* Task brief *
From first line to last, write out the data precisely as shown.
[[ Provided records open ]]
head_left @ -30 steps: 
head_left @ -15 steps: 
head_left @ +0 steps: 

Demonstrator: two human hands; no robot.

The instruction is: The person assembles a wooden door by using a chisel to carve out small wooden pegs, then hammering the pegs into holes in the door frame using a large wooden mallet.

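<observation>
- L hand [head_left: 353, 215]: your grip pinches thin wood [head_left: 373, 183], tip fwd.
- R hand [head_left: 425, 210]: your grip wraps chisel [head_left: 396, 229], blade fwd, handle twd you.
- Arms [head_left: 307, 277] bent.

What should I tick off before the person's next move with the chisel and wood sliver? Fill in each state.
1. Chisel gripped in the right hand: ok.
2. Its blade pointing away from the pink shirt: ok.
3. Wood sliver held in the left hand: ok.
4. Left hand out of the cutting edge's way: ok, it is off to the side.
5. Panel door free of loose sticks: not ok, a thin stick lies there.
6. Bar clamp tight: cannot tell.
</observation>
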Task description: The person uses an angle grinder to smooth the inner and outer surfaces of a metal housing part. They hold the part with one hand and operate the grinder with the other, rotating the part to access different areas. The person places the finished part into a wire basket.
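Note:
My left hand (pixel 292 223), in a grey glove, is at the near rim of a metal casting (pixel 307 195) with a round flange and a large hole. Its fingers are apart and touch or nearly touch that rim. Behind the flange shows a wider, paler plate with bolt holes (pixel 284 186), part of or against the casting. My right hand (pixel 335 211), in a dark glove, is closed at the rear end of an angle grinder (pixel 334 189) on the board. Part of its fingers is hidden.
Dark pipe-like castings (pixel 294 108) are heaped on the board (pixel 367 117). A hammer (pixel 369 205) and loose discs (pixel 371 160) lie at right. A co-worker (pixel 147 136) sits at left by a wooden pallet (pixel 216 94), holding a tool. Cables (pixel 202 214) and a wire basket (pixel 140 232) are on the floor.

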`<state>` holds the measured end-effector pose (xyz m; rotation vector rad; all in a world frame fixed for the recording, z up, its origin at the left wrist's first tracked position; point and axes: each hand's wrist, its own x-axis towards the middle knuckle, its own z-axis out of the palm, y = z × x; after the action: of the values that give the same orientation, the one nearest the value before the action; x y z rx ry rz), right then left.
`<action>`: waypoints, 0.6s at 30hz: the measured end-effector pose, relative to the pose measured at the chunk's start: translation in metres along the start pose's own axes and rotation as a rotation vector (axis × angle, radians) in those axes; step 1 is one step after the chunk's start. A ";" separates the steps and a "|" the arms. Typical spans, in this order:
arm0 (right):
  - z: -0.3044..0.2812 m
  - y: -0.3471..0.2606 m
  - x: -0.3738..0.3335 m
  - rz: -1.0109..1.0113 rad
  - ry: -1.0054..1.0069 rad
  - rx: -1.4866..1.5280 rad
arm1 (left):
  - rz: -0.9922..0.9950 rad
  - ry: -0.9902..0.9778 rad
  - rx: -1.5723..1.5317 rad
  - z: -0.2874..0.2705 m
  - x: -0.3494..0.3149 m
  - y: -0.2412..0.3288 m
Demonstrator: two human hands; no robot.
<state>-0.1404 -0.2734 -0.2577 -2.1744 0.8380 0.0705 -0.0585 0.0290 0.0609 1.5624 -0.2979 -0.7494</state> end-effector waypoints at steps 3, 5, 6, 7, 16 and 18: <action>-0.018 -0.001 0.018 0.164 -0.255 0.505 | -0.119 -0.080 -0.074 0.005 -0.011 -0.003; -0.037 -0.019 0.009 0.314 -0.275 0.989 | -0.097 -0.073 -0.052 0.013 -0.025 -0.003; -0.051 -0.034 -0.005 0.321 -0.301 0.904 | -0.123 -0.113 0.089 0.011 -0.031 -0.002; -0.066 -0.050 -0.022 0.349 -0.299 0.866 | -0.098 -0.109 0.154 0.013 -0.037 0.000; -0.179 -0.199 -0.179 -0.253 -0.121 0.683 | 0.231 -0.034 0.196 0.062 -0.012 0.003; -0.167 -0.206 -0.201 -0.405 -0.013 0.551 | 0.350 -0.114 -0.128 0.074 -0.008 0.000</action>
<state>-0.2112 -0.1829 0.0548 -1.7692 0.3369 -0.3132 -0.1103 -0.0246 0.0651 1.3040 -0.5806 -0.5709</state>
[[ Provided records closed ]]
* Expected output *
head_left @ -30 steps: 
head_left @ -15 steps: 
head_left @ +0 steps: 

Demonstrator: two human hands; no robot.

The instruction is: The person assembles a wooden door by using a chisel to carve out small wooden pegs, then hammering the pegs into holes in the door frame using a large wooden mallet.

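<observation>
- L hand [head_left: 353, 215]: your grip pinches thin wood [head_left: 373, 183], tip fwd.
- R hand [head_left: 425, 210]: your grip wraps chisel [head_left: 396, 229], blade fwd, handle twd you.
- Arms [head_left: 307, 277] bent.

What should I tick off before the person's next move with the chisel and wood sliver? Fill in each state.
1. Chisel gripped in the right hand: ok.
2. Its blade pointing away from the pink shirt: ok.
3. Wood sliver held in the left hand: ok.
4. Left hand out of the cutting edge's way: ok, it is off to the side.
5. Panel door free of loose sticks: not ok, a thin stick lies there.
6. Bar clamp tight: cannot tell.
</observation>
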Task description: The person uses an angle grinder to smooth the inner and outer surfaces of a metal housing part. They hold the part with one hand and operate the grinder with the other, rotating the part to access different areas. The person places the finished part into a wire basket.
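Note:
My left hand (pixel 292 223), in a grey glove, is at the near rim of a metal casting (pixel 307 195) with a round flange and a large hole. Its fingers are apart and touch or nearly touch that rim. Behind the flange shows a wider, paler plate with bolt holes (pixel 284 186), part of or against the casting. My right hand (pixel 335 211), in a dark glove, is closed at the rear end of an angle grinder (pixel 334 189) on the board. Part of its fingers is hidden.
Dark pipe-like castings (pixel 294 108) are heaped on the board (pixel 367 117). A hammer (pixel 369 205) and loose discs (pixel 371 160) lie at right. A co-worker (pixel 147 136) sits at left by a wooden pallet (pixel 216 94), holding a tool. Cables (pixel 202 214) and a wire basket (pixel 140 232) are on the floor.
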
`<state>` holds the measured end-effector pose (xyz m; rotation vector rad; all in a world frame fixed for the recording, z up, its origin at the left wrist's first tracked position; point and axes: each hand's wrist, its own x-axis towards the middle knuckle, its own z-axis out of the palm, y = z × x; after the action: of the values that give the same orientation, the one nearest the value before the action; x y z rx ry rz), right then left.
`<action>`: waypoints, 0.6s at 30hz: the measured end-effector pose, relative to the pose measured at the chunk's start: translation in metres along the start pose's own axes and rotation as a rotation vector (axis × angle, radians) in those axes; step 1 is one step after the chunk's start. A ";" separates the steps and a "|" the arms. Typical spans, in this order:
arm0 (right):
  - z: -0.3044..0.2812 m
  - y: -0.3471..0.2606 m
  - x: -0.3738..0.3335 m
  - rz: -1.0109..1.0113 rad
  - ry: -1.0054..1.0069 rad
  - rx: -1.4866..1.5280 rad
arm1 (left):
  - rz: -0.9922..0.9950 rad
  - ry: -0.9902..0.9778 rad
  - rx: -1.5723..1.5317 rad
  - z: -0.2874..0.2705 m
  - x: -0.3494..0.3149 m
  - y: -0.2412..0.3288 m
Demonstrator: two human hands; no robot.
<state>-0.1404 -0.2734 -0.2577 -2.1744 0.8380 0.0705 -0.0585 0.0290 0.0609 1.5624 -0.2979 -0.7494</state> end-effector waypoints at steps 3, 5, 6, 7, 16 and 18: <action>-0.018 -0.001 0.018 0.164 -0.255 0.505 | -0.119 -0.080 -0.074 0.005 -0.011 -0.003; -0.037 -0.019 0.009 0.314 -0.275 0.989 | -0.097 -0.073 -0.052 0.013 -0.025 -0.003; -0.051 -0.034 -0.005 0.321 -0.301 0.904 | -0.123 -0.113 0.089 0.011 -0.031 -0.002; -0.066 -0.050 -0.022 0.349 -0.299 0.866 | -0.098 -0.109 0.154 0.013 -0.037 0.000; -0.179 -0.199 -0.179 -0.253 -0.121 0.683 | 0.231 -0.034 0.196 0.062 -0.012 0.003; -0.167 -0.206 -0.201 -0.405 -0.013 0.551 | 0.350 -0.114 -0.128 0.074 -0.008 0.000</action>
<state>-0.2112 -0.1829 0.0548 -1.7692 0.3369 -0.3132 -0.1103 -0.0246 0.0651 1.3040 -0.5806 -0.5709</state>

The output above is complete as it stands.